In Task 2 we evaluate the prediction according to the F1-score at IoU 0.5.
Notes for Task 1:
The evaluation on Eval.AI takes about 30 mins.
To ease the load on the Eval.AI worker, we will admit submissions with up to 20 bounding boxes per frame.
Notes for Task 2:
We will only check whether the predictions satisfy all requirements at the dates specified on EvalAI.
As only one predicted bounding box can be matched to each ground truth bounding box, we recommend ordering the bounding boxes in the list from the most confident to the least confident ones to maximize the performance.
General Rules
For each task, in the first stage of the challenge, the participants will submit their predictions as generated on the validation fold and get the evaluation metric in return, in order to get a feel of how well their method(s) work. In the second stage, they will submit the predictions generated on the test fold which will be used for the final ranking.
Evaluation will take place on the EvalAI platform.
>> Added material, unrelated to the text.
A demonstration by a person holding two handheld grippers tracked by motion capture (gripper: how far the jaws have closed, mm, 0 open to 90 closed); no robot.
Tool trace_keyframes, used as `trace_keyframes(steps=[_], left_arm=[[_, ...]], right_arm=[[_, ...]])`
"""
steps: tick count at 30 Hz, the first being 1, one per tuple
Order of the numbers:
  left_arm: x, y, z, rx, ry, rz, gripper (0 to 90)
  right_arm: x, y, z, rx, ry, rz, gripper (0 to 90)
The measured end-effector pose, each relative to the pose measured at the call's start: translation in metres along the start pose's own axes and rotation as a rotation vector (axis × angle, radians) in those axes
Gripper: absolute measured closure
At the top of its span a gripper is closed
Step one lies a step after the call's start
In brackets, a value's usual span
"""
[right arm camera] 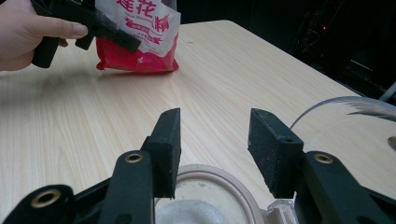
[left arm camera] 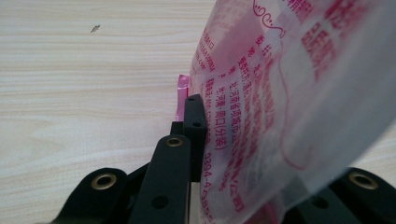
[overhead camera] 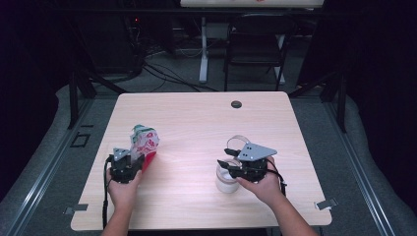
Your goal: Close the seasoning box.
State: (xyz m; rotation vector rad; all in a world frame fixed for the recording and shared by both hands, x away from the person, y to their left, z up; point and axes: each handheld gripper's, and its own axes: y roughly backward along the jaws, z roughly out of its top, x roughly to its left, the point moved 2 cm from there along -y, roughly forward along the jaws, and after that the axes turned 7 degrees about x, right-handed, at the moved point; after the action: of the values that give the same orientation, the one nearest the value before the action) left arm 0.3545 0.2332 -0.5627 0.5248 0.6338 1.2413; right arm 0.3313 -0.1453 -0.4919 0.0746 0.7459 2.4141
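Two things matter on this pale wooden desk (overhead camera: 196, 128), and the larger risk sits with the larger one. The red-and-white printed bag (overhead camera: 143, 143) stands near the desk's left side, its base resting on the wood, while the left gripper (overhead camera: 129, 164) pinches its lower part; in the left gripper view the fingers (left arm camera: 195, 126) are drawn narrow on the film. That grip takes only a thin fold of slippery plastic, so in my judgement the film could slide out, or the bag could sag and swing if lifted, since its weight hangs away from the pinch. If it is tipped toward the jar with its top open, the contents could surge out in a lump and miss the mouth.

The white jar (overhead camera: 226, 181) stands at the desk's right front, its mouth open and pale granules visible inside in the right gripper view. The right gripper (overhead camera: 230, 158) hovers over it with fingers (right arm camera: 169, 140) spread wide on either side of the rim, gripping nothing. Unheld, the jar could be nudged or toppled by the bag.

Smallest, the clear lid (right arm camera: 355, 135) lies just beside the jar; a careless sweep could knock it off.
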Motion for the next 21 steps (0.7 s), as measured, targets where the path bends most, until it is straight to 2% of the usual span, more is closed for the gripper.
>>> trace_keyframes(steps=[2, 6, 9, 12, 16, 19, 21], left_arm=[[0.002, 0.000, -0.001, 0.004, 0.021, -0.009, 80.0], [0.008, -0.001, -0.004, -0.007, 0.111, -0.055, 78.6], [0.011, -0.002, -0.007, -0.007, 0.164, -0.088, 75.8], [0.010, -0.003, -0.008, -0.020, 0.174, -0.088, 68.1], [0.006, -0.001, -0.008, -0.030, 0.132, -0.070, 60.5], [0.002, 0.001, -0.006, -0.056, 0.109, -0.047, 53.9], [0.001, 0.002, -0.006, -0.067, 0.097, -0.052, 51.7]], right_arm=[[0.000, 0.000, 0.000, 0.000, -0.001, -0.001, 54.3], [0.000, -0.001, 0.000, 0.002, -0.002, 0.001, 53.8], [0.000, -0.002, 0.000, 0.002, -0.004, 0.001, 53.4], [0.000, -0.002, 0.000, 0.001, -0.006, 0.001, 52.9], [-0.001, -0.003, -0.001, -0.002, -0.007, 0.000, 52.3], [0.000, -0.003, -0.001, 0.003, -0.004, 0.000, 52.0], [0.000, -0.003, 0.000, 0.001, -0.003, 0.001, 51.8]])
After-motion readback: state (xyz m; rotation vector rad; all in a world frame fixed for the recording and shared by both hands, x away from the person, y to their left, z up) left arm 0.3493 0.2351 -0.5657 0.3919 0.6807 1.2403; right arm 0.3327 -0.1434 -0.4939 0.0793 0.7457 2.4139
For each challenge stage and each task, the maximum number of submissions is capped at 50, with an additional constraint of 5 submissions per day.
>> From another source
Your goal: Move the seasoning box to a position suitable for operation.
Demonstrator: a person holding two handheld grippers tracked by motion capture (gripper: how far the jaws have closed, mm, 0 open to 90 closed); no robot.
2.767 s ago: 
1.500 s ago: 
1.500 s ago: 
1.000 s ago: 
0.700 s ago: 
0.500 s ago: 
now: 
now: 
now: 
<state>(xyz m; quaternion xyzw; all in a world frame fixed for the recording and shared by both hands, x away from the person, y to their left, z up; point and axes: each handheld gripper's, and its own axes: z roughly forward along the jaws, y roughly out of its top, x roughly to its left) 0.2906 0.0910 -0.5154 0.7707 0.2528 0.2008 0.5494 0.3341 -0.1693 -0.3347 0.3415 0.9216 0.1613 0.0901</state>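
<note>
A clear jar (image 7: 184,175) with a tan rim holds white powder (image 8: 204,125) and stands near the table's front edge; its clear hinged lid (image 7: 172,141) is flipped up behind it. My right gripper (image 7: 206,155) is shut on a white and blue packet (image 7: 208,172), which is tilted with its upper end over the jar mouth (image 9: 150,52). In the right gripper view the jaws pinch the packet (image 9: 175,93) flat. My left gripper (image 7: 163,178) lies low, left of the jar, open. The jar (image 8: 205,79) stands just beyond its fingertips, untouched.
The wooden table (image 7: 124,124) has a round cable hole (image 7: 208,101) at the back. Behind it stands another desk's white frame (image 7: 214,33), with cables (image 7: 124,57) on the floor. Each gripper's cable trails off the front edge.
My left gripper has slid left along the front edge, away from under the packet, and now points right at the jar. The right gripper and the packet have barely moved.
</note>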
A separate ranking will be produced for each task
For Task 1, the participants must only use the 3 provided videos of ROAD-R and must not use external data for training their models.
Useful Papers
Eleonora Giunchiglia, Mihaela Catalina Stoian, Salman Khan, Fabio Cuzzolin, Thomas Lukasiewicz, ROAD-R: The Autonomous Driving Dataset with Logical Requirements, Machine Learning, 2023.
Gurkirt Singh, Stephen Akrigg, Manuele Di Maio, Valentina Fontana, Reza Javanmard Alitappeh, Salman Khan, Suman Saha, Kossar Jeddisaravi, Farzad Yousefi, Jacob Culley, Tom Nicholson, Jordan Omokeowa, Stanislao Grazioso, Andrew Bradley, Giuseppe Di Gironimo, Fabio Cuzzolin, Road: The road event awareness dataset for autonomous driving, IEEE TPAMI, 2022.
Eleonora Giunchiglia, Fergus Imrie, Mihaela van der Schaar, Thomas Lukasiewicz, Machine Learning with Requirements: a Manifesto, arXiv:2304.03674, 2023.